Instructions to follow: Each line from the one containing "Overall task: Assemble" through the final line below must be reproduced exactly, and no others.
[[ Data provided open ]]
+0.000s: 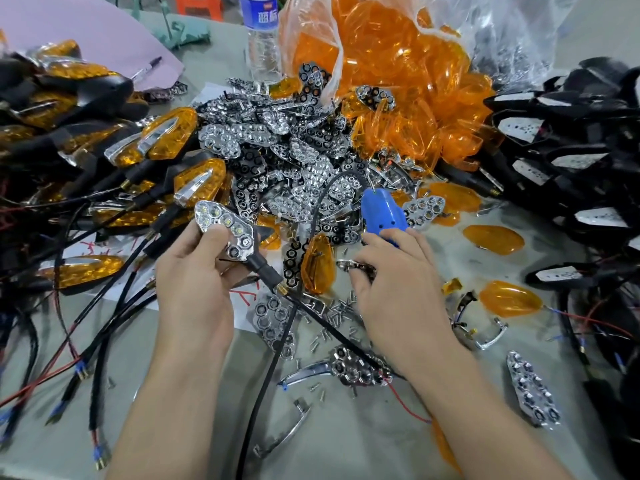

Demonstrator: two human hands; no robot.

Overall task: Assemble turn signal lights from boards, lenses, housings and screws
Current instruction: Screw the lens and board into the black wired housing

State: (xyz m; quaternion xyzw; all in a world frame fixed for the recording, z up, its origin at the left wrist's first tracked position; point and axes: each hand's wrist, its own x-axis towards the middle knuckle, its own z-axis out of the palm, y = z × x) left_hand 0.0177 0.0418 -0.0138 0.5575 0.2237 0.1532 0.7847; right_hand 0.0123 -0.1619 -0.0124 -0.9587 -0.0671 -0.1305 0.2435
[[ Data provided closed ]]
Task solution:
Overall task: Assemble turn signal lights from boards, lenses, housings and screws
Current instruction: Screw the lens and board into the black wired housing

State: (xyz m; quaternion xyzw; all in a world frame fixed for the recording, z up, its origin at the left wrist's first tracked position; point and axes: each hand's wrist, its own x-axis towards the middle knuckle, its own z-axis out of the palm, y = z × x) left_hand 0.0177 0.0418 -0.0138 0.5575 0.2237 0.1532 0.7847; right_hand 0.0123 -0.1619 -0.0124 -0.9587 -0.0671 -0.1305 0.2435

This output is complete, so the exercise is closed.